_Instructions for the task_: Scan the records for the word "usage". Copy each line that includes it.

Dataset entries
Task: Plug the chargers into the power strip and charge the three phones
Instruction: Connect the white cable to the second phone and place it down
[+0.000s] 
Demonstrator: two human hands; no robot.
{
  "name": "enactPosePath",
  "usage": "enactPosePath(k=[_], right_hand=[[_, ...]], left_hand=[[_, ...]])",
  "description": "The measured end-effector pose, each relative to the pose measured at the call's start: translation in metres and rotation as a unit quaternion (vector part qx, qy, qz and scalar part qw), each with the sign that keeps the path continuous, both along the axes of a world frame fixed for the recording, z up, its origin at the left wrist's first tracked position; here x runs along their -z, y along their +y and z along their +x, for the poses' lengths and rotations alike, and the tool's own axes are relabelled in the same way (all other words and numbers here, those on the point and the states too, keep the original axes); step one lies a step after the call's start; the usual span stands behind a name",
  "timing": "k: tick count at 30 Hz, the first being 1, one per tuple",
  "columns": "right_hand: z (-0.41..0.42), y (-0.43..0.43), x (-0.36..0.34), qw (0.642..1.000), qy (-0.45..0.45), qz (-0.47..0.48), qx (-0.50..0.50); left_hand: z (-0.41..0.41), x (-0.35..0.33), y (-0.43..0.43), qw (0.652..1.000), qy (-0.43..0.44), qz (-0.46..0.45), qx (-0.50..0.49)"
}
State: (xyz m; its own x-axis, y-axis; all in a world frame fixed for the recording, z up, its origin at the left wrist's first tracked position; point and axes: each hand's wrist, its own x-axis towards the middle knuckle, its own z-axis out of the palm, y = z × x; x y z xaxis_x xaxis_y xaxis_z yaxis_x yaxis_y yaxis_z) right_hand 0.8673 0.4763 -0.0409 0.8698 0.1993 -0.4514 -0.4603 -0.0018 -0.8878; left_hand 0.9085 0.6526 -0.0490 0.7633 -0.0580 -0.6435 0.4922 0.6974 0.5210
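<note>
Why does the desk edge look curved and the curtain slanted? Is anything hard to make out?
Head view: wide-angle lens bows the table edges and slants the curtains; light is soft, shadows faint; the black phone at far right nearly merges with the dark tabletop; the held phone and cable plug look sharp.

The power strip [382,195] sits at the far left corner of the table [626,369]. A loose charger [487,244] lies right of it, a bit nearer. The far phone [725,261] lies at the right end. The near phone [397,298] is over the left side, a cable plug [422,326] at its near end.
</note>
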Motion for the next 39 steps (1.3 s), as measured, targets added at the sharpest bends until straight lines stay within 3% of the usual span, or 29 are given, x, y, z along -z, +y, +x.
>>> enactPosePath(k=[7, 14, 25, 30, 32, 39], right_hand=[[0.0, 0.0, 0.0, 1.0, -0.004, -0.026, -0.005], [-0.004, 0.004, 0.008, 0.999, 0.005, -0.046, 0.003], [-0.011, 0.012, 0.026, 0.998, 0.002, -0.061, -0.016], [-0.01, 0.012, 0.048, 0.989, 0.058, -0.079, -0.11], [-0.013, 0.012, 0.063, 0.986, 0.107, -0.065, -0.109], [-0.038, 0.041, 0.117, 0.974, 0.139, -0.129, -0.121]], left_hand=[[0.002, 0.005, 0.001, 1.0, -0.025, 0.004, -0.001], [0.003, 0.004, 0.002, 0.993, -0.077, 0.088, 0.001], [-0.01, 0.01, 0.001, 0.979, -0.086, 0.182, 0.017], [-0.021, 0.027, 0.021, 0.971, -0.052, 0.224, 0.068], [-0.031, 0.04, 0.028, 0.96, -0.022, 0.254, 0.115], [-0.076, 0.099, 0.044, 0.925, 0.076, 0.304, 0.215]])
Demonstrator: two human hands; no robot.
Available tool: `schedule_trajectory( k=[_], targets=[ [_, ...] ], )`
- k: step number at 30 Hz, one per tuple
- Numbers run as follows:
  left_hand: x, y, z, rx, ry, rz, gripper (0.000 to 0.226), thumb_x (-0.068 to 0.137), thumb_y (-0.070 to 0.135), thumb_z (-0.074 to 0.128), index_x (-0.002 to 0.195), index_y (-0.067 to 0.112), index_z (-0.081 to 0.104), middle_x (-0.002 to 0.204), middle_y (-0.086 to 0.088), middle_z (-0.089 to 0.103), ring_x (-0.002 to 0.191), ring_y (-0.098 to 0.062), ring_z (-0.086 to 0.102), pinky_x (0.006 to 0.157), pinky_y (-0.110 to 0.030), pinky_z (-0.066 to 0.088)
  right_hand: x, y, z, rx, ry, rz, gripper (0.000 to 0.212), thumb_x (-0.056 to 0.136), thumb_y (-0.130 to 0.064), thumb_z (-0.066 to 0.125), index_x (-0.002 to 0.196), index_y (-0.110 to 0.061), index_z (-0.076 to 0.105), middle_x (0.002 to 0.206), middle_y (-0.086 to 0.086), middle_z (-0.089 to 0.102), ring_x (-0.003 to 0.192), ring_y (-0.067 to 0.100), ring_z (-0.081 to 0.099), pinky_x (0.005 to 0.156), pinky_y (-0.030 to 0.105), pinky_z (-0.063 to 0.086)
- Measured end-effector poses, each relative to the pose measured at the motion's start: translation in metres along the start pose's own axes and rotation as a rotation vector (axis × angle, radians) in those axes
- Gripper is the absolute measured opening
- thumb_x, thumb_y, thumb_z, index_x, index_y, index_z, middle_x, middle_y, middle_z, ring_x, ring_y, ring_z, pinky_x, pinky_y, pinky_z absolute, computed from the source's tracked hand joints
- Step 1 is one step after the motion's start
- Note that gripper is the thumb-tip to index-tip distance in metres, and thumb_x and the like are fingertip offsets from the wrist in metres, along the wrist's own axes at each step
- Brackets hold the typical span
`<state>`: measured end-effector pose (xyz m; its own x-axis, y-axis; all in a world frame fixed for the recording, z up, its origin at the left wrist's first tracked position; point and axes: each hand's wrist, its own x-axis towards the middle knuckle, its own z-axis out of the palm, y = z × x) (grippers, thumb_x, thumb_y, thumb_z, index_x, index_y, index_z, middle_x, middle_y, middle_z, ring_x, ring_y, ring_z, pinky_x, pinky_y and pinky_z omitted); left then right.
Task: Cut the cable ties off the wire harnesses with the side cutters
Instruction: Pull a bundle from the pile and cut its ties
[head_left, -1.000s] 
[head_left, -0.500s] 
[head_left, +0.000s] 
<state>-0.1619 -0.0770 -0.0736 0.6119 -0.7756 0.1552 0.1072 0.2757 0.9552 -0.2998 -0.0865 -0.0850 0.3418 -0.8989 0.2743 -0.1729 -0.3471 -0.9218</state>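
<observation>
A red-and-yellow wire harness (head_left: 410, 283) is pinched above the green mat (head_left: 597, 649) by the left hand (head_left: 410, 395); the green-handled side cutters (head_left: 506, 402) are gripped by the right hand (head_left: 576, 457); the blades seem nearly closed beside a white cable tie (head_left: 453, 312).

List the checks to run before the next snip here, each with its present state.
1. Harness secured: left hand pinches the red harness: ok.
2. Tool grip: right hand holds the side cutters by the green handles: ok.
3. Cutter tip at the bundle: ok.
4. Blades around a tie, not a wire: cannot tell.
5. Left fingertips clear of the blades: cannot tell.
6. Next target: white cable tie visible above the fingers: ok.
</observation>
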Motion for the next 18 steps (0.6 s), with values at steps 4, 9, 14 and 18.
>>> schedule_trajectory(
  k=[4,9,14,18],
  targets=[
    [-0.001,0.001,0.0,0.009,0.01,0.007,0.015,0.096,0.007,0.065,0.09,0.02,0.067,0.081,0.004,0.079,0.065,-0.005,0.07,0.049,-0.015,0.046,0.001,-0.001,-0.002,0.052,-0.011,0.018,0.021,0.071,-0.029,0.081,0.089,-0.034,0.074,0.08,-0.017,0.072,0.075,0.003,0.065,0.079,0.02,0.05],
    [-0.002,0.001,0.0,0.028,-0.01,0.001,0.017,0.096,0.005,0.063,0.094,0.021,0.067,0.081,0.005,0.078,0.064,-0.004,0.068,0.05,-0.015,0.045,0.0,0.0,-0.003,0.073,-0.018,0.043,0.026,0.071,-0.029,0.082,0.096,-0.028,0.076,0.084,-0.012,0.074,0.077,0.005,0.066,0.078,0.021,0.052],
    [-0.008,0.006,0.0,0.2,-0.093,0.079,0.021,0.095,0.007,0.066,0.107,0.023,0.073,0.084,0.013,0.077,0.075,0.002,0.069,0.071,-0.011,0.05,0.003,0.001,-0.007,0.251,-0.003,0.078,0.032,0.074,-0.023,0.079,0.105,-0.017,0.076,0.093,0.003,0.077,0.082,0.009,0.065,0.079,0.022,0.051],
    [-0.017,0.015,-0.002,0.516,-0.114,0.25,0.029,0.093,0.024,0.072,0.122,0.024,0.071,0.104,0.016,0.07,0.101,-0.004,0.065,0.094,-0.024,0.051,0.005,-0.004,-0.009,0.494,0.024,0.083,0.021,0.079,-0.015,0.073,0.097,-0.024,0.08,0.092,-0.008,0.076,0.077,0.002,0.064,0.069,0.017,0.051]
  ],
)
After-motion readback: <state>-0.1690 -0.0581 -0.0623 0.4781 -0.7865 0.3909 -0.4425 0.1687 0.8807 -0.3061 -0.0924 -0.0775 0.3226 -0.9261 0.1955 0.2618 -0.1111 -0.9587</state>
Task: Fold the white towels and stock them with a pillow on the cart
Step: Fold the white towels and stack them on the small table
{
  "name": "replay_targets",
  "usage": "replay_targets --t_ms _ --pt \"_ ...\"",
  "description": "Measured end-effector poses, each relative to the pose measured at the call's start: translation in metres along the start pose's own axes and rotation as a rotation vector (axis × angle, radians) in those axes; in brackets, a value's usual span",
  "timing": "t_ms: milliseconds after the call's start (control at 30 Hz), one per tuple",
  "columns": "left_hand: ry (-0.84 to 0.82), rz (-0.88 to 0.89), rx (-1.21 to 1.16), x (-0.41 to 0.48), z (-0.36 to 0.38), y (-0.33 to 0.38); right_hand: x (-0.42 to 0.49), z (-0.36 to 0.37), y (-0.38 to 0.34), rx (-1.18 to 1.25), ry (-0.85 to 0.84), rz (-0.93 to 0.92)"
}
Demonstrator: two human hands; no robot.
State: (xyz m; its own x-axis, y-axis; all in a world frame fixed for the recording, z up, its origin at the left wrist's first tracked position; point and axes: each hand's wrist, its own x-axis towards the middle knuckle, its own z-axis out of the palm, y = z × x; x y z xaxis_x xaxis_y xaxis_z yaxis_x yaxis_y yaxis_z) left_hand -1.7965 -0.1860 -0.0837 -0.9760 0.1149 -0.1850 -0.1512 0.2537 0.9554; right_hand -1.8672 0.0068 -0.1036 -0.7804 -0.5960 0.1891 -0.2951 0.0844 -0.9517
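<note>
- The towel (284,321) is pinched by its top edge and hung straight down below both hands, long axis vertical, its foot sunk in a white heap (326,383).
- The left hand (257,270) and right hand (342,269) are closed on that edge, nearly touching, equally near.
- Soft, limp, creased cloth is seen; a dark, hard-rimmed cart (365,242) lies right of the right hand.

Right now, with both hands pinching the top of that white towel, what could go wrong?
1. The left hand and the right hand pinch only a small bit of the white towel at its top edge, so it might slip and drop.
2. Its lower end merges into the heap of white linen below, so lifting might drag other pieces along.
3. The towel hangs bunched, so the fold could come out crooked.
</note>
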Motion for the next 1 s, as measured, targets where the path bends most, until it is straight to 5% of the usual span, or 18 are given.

_Your solution_:
  "usage": "enactPosePath(k=[_], right_hand=[[_, ...]], left_hand=[[_, ...]])",
  "usage": "replay_targets --t_ms _ --pt \"_ ...\"",

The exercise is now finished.